WORK TASK:
The records below hold a stretch from the line with "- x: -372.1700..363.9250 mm" through the line with "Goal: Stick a"; return exactly those lines, ends included, and nothing more.
+-------+
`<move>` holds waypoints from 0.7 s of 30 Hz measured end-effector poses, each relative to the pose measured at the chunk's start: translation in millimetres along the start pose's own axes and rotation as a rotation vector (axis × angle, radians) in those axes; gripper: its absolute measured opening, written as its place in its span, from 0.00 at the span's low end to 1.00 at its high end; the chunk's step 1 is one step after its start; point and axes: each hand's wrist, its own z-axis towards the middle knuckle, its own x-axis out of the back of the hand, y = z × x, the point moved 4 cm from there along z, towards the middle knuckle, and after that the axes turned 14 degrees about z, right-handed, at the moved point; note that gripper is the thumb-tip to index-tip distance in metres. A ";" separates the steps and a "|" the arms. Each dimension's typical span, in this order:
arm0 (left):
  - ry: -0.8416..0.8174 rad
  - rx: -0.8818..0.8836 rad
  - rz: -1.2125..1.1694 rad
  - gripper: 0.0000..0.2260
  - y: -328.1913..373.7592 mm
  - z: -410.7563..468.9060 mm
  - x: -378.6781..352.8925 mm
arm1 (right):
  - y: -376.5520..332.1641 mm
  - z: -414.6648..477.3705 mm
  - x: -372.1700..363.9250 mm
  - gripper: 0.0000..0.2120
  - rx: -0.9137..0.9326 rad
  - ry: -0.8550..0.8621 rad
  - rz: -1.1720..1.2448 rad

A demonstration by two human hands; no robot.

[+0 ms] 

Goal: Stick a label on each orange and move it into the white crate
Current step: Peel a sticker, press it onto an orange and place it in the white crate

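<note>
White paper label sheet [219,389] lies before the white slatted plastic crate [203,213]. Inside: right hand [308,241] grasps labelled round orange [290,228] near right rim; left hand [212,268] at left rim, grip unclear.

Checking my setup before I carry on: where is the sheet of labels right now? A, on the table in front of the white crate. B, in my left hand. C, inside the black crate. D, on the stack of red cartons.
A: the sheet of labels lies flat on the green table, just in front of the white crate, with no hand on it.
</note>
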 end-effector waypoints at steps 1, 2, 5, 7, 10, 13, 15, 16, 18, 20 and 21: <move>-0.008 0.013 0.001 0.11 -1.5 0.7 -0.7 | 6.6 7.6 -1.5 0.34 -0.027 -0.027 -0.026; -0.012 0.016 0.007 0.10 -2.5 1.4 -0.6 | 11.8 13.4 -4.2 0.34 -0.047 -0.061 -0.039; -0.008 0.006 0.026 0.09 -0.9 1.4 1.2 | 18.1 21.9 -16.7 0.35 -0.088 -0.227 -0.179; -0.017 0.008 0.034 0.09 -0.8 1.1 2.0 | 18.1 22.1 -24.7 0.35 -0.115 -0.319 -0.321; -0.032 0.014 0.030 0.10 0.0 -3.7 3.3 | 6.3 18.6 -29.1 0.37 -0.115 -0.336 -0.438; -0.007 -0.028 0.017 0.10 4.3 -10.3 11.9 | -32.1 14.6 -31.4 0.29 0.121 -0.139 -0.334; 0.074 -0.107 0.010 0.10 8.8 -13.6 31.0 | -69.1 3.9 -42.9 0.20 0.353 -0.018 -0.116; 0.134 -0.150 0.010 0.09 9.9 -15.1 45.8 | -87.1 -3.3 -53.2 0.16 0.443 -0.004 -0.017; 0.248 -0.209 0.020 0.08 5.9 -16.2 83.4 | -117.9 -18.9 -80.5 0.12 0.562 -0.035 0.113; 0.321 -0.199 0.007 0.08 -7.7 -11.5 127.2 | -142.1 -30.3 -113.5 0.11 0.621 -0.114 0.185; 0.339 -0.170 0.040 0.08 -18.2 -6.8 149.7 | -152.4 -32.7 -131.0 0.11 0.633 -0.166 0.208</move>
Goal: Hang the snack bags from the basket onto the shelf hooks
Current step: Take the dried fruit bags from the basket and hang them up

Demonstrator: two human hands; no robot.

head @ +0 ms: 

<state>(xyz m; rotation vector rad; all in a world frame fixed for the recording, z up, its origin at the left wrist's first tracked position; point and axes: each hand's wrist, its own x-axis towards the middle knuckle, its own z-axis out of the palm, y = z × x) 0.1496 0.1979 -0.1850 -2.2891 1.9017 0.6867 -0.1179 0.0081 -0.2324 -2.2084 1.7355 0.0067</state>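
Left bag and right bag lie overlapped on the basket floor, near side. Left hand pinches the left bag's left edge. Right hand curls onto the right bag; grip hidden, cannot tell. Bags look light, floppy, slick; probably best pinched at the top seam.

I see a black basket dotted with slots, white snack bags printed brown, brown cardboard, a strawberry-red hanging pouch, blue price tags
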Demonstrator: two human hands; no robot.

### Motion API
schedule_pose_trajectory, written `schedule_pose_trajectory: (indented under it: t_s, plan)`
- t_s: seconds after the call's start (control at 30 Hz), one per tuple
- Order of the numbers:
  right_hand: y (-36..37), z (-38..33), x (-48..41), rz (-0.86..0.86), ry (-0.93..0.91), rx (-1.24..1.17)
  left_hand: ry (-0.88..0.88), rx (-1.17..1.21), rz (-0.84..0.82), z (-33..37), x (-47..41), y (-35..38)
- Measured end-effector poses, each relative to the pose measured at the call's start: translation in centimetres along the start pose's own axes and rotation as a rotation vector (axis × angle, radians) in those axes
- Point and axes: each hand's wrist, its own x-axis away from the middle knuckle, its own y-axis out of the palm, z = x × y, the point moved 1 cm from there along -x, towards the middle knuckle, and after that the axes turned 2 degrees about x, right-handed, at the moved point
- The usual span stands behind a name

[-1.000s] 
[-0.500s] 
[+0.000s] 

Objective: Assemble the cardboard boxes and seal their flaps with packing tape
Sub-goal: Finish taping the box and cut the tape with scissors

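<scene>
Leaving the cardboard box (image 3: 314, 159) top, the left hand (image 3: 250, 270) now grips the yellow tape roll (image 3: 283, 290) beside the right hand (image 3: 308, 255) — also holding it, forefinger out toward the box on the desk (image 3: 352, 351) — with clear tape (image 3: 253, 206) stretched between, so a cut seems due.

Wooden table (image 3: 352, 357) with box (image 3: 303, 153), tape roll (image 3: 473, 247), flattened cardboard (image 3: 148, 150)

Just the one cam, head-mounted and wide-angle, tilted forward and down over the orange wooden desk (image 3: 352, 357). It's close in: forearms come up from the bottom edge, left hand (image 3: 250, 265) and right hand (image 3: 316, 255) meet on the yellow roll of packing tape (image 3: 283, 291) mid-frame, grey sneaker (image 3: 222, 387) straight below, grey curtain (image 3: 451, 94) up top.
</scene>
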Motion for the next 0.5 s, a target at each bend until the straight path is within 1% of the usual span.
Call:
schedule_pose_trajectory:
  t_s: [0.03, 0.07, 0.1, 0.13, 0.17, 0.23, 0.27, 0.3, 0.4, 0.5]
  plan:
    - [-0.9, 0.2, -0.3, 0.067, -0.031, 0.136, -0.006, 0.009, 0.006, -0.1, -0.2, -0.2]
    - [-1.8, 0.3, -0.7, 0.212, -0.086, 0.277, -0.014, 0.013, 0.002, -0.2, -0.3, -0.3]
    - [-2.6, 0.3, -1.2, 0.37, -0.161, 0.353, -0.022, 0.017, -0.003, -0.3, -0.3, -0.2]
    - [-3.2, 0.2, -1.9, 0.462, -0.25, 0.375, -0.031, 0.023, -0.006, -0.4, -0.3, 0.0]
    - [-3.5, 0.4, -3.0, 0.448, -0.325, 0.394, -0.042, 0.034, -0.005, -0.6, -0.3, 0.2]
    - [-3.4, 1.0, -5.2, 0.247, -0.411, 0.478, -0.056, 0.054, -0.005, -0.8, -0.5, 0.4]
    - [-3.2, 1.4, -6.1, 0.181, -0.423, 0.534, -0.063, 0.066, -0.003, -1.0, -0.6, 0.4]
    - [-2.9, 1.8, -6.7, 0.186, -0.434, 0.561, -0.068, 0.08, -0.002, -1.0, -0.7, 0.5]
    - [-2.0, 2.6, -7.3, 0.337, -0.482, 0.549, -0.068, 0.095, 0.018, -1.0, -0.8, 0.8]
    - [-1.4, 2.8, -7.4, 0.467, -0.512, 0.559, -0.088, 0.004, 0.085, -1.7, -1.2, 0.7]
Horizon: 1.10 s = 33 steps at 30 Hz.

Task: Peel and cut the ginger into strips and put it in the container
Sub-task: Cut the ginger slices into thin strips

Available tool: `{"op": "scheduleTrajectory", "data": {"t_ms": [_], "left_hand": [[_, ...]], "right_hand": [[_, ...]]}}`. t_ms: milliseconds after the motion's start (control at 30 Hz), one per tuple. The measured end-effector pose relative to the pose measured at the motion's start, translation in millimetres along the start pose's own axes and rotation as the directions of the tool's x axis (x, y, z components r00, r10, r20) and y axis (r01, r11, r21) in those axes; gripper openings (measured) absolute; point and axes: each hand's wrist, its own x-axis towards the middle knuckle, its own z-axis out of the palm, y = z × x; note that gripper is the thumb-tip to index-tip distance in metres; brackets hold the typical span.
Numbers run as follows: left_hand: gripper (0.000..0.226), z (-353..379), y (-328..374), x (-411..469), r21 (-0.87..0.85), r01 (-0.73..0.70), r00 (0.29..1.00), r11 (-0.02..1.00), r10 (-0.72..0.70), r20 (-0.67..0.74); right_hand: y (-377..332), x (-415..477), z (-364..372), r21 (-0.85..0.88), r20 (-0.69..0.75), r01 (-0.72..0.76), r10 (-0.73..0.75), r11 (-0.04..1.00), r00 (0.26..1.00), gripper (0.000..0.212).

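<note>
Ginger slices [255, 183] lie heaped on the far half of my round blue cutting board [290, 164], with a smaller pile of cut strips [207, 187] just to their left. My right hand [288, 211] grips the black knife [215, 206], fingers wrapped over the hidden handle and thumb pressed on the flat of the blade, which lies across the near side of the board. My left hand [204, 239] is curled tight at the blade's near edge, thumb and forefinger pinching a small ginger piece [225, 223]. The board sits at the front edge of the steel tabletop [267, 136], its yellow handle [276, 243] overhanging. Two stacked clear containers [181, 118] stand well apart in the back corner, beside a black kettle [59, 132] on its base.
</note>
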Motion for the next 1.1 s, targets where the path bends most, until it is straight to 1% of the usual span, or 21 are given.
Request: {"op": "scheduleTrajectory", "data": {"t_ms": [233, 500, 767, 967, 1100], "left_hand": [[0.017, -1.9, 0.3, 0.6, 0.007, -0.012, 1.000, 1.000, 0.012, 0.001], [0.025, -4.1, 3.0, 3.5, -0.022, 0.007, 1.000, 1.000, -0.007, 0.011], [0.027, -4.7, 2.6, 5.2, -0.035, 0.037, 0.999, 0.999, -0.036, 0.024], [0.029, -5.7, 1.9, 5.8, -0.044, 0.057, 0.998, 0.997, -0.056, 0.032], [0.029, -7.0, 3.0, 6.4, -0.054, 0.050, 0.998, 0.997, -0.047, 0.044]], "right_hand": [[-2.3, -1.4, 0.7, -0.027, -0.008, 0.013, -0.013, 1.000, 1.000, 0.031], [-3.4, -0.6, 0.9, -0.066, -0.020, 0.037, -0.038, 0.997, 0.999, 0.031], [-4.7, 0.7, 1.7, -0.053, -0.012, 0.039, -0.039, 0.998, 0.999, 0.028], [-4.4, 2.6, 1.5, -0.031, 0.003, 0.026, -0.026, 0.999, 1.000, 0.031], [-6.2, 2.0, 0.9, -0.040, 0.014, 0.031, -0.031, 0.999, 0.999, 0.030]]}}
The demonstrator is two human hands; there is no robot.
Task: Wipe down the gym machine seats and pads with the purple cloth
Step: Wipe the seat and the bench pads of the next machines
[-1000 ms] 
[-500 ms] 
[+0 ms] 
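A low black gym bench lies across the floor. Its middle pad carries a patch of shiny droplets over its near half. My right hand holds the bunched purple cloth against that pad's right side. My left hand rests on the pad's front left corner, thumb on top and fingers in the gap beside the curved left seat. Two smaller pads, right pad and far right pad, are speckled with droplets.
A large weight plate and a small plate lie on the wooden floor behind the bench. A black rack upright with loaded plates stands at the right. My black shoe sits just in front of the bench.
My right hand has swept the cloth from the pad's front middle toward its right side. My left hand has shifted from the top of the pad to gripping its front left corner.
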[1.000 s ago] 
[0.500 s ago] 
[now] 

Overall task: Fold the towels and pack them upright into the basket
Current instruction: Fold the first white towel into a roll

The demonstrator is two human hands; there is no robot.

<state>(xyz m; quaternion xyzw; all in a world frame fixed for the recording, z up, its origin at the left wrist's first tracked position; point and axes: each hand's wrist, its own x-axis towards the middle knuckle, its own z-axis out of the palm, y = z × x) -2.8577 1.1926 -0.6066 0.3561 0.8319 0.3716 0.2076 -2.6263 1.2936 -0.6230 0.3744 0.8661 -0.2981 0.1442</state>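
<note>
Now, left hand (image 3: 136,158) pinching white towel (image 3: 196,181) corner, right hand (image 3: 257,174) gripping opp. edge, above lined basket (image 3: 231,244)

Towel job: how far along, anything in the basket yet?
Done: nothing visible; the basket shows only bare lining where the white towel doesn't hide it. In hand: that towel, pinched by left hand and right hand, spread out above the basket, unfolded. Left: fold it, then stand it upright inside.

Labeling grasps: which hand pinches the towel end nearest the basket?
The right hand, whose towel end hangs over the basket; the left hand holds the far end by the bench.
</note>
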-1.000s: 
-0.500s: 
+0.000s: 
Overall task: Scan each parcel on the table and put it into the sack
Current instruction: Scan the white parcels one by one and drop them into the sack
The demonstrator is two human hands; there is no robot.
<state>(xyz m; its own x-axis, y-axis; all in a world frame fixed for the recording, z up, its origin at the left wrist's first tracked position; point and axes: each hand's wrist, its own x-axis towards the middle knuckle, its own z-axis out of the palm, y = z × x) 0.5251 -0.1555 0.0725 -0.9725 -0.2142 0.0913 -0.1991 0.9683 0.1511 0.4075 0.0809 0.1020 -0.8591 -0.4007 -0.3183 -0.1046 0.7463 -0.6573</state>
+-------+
TASK RESULT:
  - x: -372.1700..363.9250 mm
  - gripper: 0.0000..0.2120
  - rx: -0.9137..0.9326 rad
  - ry: -0.8550..0.8621 rad
  - rz: -1.1720..1.2448 rad

A demonstration by two human hands; no robot.

[+0 ms] 

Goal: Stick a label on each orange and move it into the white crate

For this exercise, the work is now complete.